Copy every line below that has the word "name" in it.

── Recorded data

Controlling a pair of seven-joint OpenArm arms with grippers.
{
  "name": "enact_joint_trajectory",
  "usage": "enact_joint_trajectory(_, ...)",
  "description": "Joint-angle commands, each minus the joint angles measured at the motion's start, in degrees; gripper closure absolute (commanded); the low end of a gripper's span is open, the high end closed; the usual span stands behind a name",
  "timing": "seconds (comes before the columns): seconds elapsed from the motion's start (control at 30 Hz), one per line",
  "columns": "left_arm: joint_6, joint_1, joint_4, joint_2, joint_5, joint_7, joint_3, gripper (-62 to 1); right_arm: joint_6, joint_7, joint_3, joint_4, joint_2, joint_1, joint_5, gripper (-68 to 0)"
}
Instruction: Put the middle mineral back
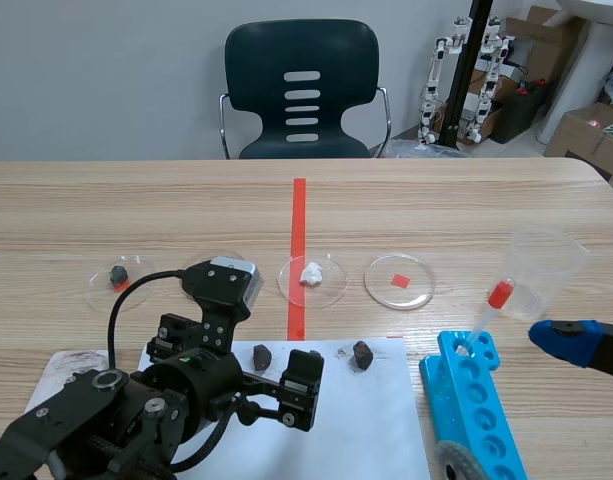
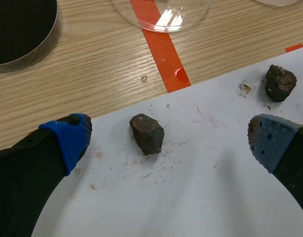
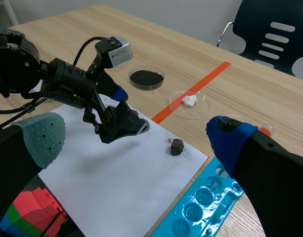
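Observation:
Two dark minerals lie on a white paper sheet. The middle mineral is a brown-black lump resting on the paper between the fingers of my left gripper, which is open and not touching it. The other mineral lies beside the left gripper's right finger. My right gripper is open and holds nothing; it hangs at the right near the blue rack. In the right wrist view the left gripper hides the middle mineral.
Several petri dishes stand in a row beyond the paper: one with a dark stone, one with black contents, one with a white lump, one with a red square. A plastic cup and a red-capped pipette stand right.

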Motion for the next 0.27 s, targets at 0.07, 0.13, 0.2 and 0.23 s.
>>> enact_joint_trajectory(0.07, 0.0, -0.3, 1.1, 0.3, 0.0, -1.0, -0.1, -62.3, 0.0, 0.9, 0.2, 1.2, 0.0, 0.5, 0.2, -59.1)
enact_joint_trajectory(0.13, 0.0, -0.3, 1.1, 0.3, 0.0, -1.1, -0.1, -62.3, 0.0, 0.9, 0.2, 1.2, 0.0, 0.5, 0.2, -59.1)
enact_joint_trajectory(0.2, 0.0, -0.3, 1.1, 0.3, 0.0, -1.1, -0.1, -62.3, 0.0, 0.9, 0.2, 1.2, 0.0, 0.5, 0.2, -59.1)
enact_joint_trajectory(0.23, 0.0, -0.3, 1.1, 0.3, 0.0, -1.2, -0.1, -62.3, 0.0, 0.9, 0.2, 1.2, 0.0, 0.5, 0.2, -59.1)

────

#### [Answer for this exercise]
  "name": "enact_joint_trajectory",
  "description": "Joint-angle commands, each minus the joint angles measured at the motion's start, in degrees; gripper closure absolute (commanded); the low end of a gripper's span is open, the high end closed; the usual span stands behind a name",

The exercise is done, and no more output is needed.